Valga lo anterior para repasar los nudos del conflicto venezolano, los dilemas que plantea una campaña electoral sui generis, el impacto de la incertidumbre estructural; todo ello condicionado por la reactivación de negociaciones internacionales en medio de lapsos cada vez más apretados. La evidencia de ese trastorno quizás se hace más ostensible cuando Lula da Silva habla de la expectativa de que, “cuando terminen esas elecciones, la gente volverá a la normalidad… o sea, quien ganó asume y gobierna, quien perdió se prepara para otras elecciones”. ¿Qué tan expedita resultará la influencia de actores más afines al chavismo para destrabar lo que luce estancado, para afectar decisiones sobre la marcha y apurar -como sugirió Gustavo Petro- un pacto de gobernabilidad que ofrezca incentivos y garantías a perdedores y ganadores?

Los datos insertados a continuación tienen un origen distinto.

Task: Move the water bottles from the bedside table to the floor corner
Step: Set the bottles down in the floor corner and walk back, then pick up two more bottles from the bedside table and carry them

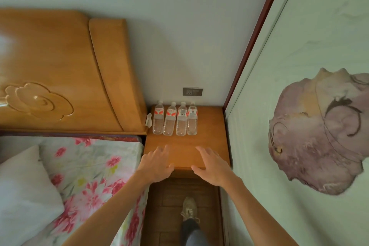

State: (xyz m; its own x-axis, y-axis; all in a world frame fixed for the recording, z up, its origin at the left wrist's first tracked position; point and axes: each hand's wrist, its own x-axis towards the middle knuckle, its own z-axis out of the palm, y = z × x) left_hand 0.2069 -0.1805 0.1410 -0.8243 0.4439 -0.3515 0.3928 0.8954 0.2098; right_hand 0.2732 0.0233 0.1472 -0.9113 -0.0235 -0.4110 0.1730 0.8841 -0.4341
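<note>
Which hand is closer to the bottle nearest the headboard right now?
Left. The left hand is over the front of the table, almost straight before that bottle; the right hand is level with the left hand but further to the right.

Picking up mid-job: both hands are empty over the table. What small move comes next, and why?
All four clear plastic water bottles with red-and-white labels stand upright at the back of the wooden bedside table; the left hand and right hand hang open, short of them. So probably reach forward and grip the outer two.
</note>
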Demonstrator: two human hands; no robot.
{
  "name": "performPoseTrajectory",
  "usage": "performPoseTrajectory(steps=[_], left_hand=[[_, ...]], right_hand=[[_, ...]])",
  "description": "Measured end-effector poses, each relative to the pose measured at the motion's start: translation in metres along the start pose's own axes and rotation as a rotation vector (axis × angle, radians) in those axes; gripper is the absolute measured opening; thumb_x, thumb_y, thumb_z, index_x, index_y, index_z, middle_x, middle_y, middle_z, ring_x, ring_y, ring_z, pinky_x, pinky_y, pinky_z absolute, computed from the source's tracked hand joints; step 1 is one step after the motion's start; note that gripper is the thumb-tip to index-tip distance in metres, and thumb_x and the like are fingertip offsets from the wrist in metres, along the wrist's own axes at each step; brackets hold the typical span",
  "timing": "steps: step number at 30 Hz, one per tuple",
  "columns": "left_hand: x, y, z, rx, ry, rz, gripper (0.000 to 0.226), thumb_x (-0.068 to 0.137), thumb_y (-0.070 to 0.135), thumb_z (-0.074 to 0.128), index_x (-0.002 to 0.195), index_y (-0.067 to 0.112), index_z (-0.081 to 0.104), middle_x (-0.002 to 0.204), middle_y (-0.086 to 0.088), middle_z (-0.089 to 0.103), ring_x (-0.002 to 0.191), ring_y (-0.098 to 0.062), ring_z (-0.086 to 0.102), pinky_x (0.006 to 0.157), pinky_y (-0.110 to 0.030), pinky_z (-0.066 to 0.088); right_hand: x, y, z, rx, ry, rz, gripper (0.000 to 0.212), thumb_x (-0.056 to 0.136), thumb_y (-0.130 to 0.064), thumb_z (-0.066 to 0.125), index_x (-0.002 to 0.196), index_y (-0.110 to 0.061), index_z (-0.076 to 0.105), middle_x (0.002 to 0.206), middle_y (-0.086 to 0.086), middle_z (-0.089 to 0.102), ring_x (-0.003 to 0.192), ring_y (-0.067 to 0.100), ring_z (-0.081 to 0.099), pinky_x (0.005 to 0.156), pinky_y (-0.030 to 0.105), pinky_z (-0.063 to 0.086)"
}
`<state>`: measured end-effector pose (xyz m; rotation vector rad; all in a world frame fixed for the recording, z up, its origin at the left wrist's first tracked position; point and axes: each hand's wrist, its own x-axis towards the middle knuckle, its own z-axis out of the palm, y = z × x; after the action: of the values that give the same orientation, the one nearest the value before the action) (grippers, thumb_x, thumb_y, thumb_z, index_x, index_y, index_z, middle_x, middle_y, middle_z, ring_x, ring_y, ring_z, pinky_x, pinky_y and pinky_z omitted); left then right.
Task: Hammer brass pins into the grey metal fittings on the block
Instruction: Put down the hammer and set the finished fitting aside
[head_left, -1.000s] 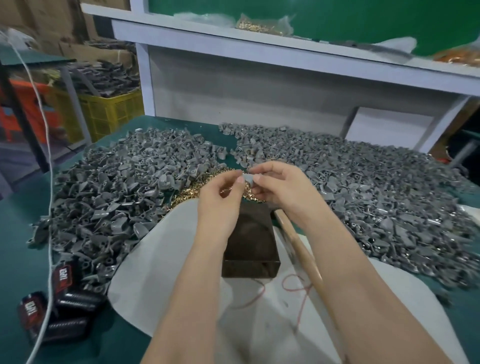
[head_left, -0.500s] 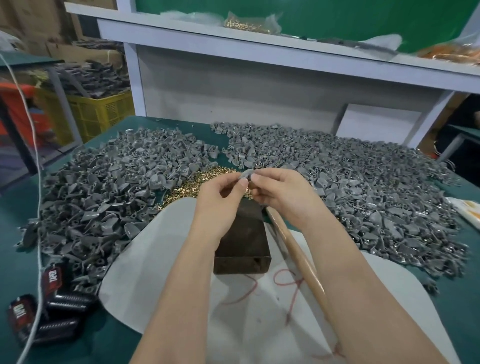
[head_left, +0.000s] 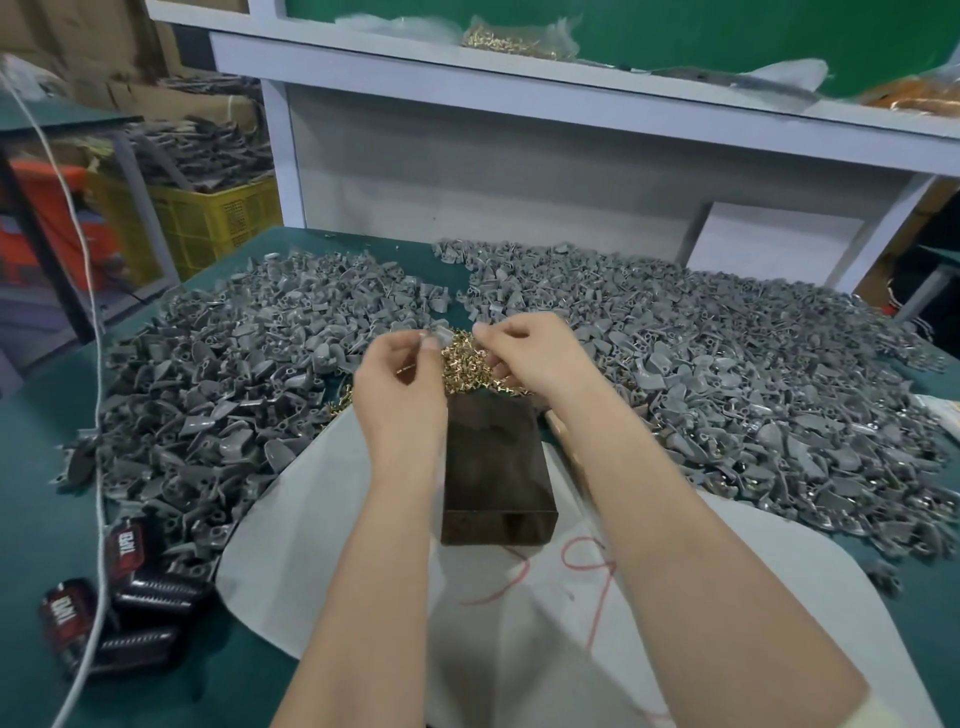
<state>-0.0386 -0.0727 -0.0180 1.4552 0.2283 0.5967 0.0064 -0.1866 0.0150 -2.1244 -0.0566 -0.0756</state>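
While the left hand (head_left: 410, 374) pinches a fitting (head_left: 440, 335), block (head_left: 493, 462) lies at its 6 o'clock; right hand (head_left: 527, 353) grip unclear.

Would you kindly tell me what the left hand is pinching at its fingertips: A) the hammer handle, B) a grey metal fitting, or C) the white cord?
B: the left hand pinches a small grey fitting over the brass pins heaped beyond the block.
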Motion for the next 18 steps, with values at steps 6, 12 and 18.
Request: performPoseTrajectory(steps=[6,12,18], left_hand=[[0.006,0.004,-0.008,-0.493,0.237,-0.266,0.006,0.093,0.013,0.059,0.089,0.017,0.057,0.09,-0.003,0.067,0.077,-0.005,0.067,0.064,-0.013,0.05],[0.005,0.005,-0.006,-0.534,0.249,-0.29,0.004,0.094,0.013,0.058,0.09,0.015,0.057,0.095,-0.006,0.068,0.082,-0.008,0.068,0.068,-0.015,0.051],[0.001,0.006,-0.002,-0.405,0.159,-0.245,0.008,0.093,0.013,0.06,0.087,0.018,0.058,0.083,0.0,0.066,0.079,-0.008,0.064,0.071,-0.019,0.05]], right_hand=[[0.047,0.01,0.044,-0.701,-0.118,0.075,0.024,0.08,-0.025,0.07,0.095,-0.007,0.064,0.091,0.004,0.064,0.082,0.023,0.06,0.069,0.03,0.047],[0.068,0.009,0.068,-0.876,-0.226,0.125,0.026,0.079,-0.014,0.062,0.062,-0.01,0.042,0.077,0.007,0.046,0.06,0.023,0.046,0.067,0.029,0.041],[0.067,0.012,0.063,-0.826,-0.15,0.109,0.018,0.082,-0.016,0.059,0.071,-0.006,0.05,0.08,0.007,0.051,0.069,0.025,0.053,0.067,0.026,0.04]])
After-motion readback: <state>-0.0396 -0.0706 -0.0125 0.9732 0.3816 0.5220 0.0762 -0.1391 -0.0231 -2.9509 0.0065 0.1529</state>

Cabría suponer, eso sí, que la única “normalidad” política posible sería aquella en la que se reconocen los demócratas. Un sistema dotado de reglas de juego claras, en el que los perdedores aceptan su derrota, entregan civilizadamente el poder y, sin el sabor a ceniza en nuestras bocas, se preparan desde la oposición para competir en la próxima elección.